I- La preuve de l'insanité d'esprit dans toute sa difficulté en cas de testament authentique
1ère Civ, 6 janvier 2010, pourvoi n° 08-20646
Attendu qu’ayant relevé, d’une part, que les mentions du testament, écrit de la main du notaire, en présence de deux témoins, sous la dictée du testateur auquel il avait été lu et qui avait déclaré le bien comprendre et qu’il exprimait ses volontés, révélaient la cohérence de la pensée du testateur, d’autre part, que les constatations du notaire et des témoins n’étaient pas contrebattues par les certificats médicaux produits, la cour d’appel, qui n’a pas inversé la charge de la preuve et qui n’était pas tenue de suivre les parties dans le détail de leur argumentation, a souverainement estimé qu’il n’était pas établi l’insanité d’esprit d’Armand X... à la date du testament ; que le moyen ne peut être accueilli ;
II- La preuve de l'insanité d'esprit facilitée par un placement sous tutelle ou curatelle.
A) rappel des principes
article 470 du code civil, La personne en curatelle peut librement tester sous réserve des dispositions de l'article 901.Elle ne peut faire de donation qu'avec l'assistance du curateur.

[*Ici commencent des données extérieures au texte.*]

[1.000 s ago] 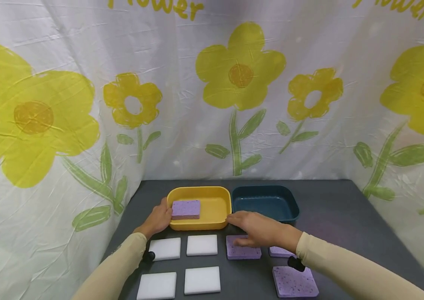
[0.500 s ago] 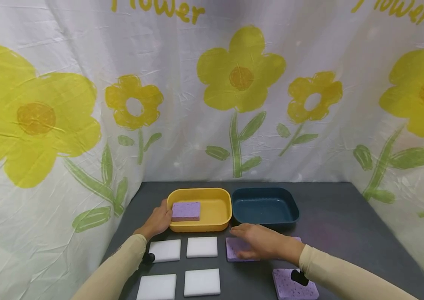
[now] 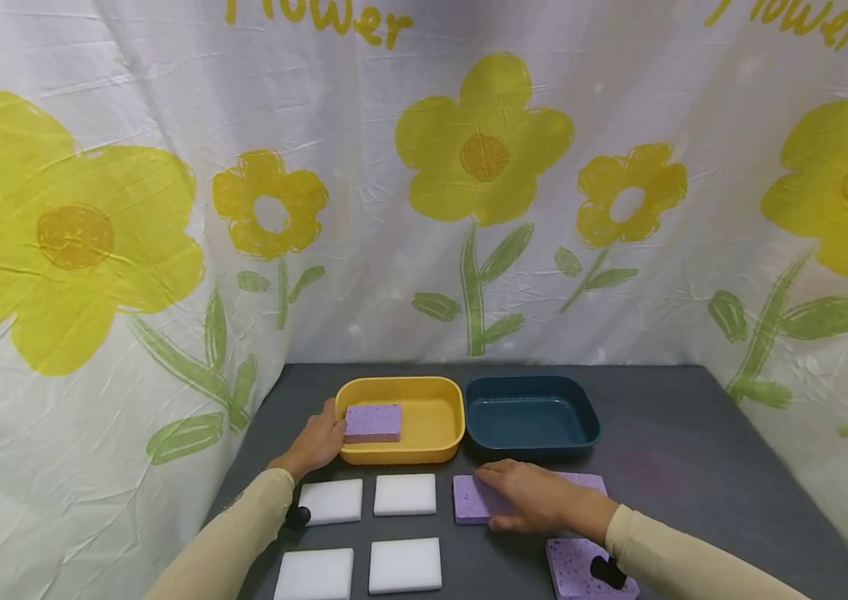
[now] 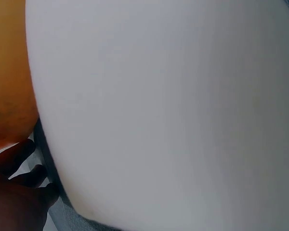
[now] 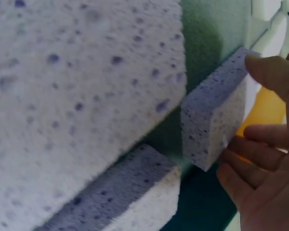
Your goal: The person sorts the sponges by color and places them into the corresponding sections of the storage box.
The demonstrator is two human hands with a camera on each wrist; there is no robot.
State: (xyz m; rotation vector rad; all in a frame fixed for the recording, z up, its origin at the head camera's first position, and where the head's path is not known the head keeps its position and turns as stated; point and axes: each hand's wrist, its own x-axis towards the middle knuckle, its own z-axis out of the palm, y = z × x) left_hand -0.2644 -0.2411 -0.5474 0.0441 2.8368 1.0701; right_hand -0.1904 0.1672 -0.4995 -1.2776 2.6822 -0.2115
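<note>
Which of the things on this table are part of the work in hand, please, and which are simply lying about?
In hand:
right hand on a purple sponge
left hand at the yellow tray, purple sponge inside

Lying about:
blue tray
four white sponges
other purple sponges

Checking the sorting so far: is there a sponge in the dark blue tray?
No, the dark blue tray holds nothing; the only sponge in a tray is the purple sponge in the yellow tray.
</note>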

Le curateur est réputé en opposition d'intérêts avec la personne protégée lorsqu'il est bénéficiaire de la donation.
article 476, alinéa 2, du code civil, La personne en tutelle peut, avec l'autorisation du juge ou du conseil de famille s'il a été constitué, être assistée ou au besoin représentée par le tuteur pour faire des donations.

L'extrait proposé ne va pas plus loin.